• [BRIEF]:
Both the line containing "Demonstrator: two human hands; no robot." and the line containing "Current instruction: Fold" belong to the span. Output exactly that span from the listing below, and nothing outside it.

• [PROVIDED RECORDS]:
-*-*-

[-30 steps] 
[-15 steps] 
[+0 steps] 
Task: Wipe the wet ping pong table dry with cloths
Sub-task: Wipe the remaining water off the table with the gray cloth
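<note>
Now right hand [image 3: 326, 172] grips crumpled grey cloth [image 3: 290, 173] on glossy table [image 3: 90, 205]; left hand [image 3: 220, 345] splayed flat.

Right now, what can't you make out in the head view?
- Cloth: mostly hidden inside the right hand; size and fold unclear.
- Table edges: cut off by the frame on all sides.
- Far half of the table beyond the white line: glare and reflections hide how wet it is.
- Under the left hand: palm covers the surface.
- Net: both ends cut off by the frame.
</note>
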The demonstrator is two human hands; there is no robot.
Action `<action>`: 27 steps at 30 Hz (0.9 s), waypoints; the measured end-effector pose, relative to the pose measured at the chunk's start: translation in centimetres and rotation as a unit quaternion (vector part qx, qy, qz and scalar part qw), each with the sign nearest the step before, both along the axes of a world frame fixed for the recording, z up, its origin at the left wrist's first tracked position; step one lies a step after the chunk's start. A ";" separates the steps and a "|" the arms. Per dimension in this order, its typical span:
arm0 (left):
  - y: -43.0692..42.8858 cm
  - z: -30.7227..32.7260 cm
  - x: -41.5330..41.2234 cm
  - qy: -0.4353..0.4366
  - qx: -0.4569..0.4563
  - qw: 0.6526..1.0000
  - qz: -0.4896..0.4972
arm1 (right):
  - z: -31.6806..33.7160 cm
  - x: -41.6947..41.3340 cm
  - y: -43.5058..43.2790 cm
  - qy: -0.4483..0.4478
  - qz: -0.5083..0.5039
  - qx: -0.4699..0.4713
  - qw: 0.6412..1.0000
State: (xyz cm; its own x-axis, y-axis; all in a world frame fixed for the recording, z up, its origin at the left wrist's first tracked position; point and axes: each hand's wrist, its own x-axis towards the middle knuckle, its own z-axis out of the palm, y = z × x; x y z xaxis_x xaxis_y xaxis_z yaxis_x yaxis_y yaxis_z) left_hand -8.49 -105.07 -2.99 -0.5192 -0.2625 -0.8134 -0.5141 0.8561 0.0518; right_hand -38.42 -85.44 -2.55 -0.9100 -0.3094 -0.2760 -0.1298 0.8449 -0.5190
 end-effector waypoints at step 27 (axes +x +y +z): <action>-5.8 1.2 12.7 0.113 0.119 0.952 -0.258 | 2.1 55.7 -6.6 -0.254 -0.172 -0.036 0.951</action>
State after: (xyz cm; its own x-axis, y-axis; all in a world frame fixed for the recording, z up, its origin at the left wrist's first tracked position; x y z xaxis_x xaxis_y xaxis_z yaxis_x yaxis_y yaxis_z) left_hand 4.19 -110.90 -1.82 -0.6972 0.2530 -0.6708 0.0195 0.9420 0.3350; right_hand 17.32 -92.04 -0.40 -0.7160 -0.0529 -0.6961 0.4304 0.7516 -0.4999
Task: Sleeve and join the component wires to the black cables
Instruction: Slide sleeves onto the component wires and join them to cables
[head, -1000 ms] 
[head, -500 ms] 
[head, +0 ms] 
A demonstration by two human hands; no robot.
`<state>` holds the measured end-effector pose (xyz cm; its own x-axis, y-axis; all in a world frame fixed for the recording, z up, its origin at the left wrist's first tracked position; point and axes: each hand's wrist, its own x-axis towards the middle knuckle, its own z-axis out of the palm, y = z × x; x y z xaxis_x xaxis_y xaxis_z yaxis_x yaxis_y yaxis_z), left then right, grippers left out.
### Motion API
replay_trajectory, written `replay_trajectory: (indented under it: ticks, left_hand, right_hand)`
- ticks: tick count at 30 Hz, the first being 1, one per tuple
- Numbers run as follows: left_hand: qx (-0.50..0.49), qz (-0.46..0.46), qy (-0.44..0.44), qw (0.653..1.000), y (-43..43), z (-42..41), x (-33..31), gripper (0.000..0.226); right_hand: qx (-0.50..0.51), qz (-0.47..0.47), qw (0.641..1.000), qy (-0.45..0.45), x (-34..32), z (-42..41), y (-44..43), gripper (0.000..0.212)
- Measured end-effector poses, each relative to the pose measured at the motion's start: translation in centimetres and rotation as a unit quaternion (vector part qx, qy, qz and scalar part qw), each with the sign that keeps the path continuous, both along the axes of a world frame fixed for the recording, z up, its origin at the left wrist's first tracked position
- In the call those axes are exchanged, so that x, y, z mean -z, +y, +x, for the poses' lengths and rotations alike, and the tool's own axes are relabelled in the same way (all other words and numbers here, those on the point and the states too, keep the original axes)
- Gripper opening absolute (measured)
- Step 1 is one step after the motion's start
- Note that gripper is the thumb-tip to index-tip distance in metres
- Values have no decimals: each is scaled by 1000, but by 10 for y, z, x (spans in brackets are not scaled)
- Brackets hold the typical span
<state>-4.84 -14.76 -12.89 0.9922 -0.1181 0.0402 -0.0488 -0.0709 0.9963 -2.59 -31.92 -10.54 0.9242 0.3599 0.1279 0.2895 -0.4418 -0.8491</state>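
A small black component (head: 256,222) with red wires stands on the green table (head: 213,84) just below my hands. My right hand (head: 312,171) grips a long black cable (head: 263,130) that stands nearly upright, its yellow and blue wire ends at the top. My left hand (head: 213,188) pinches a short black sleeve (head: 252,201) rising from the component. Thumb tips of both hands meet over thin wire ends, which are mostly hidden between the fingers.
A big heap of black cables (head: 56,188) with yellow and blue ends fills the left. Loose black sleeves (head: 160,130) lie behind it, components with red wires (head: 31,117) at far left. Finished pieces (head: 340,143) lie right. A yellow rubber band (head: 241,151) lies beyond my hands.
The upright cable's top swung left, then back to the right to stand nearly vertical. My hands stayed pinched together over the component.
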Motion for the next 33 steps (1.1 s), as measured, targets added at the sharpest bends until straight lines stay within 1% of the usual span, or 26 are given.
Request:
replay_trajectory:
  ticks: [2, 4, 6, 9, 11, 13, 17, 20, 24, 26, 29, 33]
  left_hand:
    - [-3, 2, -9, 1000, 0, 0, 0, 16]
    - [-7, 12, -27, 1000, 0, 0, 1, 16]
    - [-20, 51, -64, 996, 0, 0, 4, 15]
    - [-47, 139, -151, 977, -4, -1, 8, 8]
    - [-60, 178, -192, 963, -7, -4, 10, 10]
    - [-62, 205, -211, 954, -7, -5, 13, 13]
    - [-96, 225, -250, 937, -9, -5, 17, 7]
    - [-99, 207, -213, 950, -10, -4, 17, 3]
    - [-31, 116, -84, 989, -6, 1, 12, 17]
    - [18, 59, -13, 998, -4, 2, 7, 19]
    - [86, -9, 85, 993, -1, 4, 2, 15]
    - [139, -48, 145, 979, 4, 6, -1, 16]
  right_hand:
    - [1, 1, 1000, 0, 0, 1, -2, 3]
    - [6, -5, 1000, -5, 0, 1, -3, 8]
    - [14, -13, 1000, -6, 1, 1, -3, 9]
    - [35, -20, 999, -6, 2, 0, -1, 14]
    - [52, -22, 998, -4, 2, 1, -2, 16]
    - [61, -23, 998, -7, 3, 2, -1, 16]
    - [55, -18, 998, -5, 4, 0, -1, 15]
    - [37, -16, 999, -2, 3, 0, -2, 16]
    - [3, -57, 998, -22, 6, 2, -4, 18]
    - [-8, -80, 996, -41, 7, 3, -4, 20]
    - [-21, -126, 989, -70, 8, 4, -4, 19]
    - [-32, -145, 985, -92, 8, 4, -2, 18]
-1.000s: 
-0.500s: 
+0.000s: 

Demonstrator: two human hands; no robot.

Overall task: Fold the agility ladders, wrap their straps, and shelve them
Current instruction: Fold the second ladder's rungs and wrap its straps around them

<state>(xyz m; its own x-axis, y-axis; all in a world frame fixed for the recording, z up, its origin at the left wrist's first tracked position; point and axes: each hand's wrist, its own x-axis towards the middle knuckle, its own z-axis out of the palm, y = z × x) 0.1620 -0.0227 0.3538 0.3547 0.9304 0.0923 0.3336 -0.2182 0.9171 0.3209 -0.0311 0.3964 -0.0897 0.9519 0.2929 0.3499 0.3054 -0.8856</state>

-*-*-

• [ANSWER TO THE EXERCISE]:
Demonstrator: two human hands; no robot.

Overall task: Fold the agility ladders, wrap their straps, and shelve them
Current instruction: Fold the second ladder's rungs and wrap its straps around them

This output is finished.